You've got to have the College Council propose changes, and then the students vote, then the faculty. It's right in the 3rd paragraph of the Honor Code preamble. (https://www.amherst.edu/campuslife/deanstudents/handbook/studentrights#H...).

"It [The Honor Code] is collectively shaped and upheld by students, faculty and staff. At least every fourth academic year, the College Council will review the current Honor Code and, if appropriate, will propose changes to the Honor Code to the campus community. The revised Honor Code will be voted on by the students and, if it passes, by faculty. If it is not favored by the majorities of both, then the current Honor Code will stay in effect while the College Council reviews it again the following year, and it will remain in effect until an alternative version is passed by the majorities of both the students and faculty."

Besides being flatly NOT how you change the Honor Code, this Trustees' action is a terribly misdirected response to the problem of sexual misconduct (a problem that the College is continuing to exacerbate as it "revises" its "party policy", aka cracks down on relaxed parties by banning any drinking in public areas and therefore drives parties into smaller spaces, often dorm rooms away from the scrutiny of peers, and towards the accelerated consumption of hard liquor before going out, which is much harder to control for young adults.

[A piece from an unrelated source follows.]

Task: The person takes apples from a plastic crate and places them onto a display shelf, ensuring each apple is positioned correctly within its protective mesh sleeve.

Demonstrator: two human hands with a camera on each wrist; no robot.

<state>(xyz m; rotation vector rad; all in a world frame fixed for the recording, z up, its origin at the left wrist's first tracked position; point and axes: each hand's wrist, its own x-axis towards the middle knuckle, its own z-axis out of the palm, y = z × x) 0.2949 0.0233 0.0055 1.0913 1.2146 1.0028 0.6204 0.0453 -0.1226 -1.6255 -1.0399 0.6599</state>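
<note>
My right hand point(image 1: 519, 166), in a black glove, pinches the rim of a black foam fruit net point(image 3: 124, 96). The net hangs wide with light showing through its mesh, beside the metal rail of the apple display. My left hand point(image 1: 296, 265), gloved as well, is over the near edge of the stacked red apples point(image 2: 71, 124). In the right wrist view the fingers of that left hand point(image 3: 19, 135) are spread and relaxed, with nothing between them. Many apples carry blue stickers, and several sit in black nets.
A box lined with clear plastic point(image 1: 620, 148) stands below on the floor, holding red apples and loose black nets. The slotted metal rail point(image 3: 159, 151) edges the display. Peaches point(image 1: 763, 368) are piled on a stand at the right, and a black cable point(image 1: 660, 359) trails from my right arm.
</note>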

A REAL conversation is needed about how to achieve a balanced campus social life, including the creation and support for dedicated safe spaces for both genders but especially women. Educate! Provide resources and support. Turn up, Board of Trustees and Administration, and put in the hard work. Stop grabbing for headlines to solve a problem that every Amherst student and graduate, including fraternity members and alumni, want to help solve.

anon (not verified) says:
Thu, 05/08/2014 - 21:54

"Fraternities gave their members a common enterprise and identity that no dormitory or on-campus structure has or will be able to attempt, let alone replicate. "

Case in point: http://acvoice.com/2012/10/08/amherst-college-roasting-fat-ones-since-1847/

Chuck (not verified) says:
Sat, 05/10/2014 - 10:00

You may not know what was subsequently disclosed: the culprits were not fraternity members but football players who apparently had never before constituted themselves as "TD". Just because three or four athletes on the same team get drunk one night and manufacture an offensive t-shirt misappropriating Greek Letters (and infringing Theta Delta Chi's trademark) does not make them a fraternity. As it happens, Theta Delta Chi has not recognized an Amherst chapter since before my time at Amherst in the 1980s. http://amherststudent.amherst.edu/?q=article/2012/10/24/letter-editor-re...

Albert Bard (not verified) says:
Fri, 05/09/2014 - 15:42

I would not be surprised if the College's three in-house lawyers did not know to inform the Board of this protocol, and that the Trustees have been blindsided by this revelation of procedural error. Perhaps it is time to let go of the lawyers and hire six more faculty members with the savings: Williams is killing us on student-faculty ratio.

David K. Easlic... (not verified) says:
Sat, 05/10/2014 - 20:55

http://dkeinexile.blogspot.com/2014/05/amherst-and-wesleyan-are-trying-t...

I was the lawyer for and Executive Director of Delta Kappa Epsilon for over 20 years. We won this battle in 1997. Here we go again!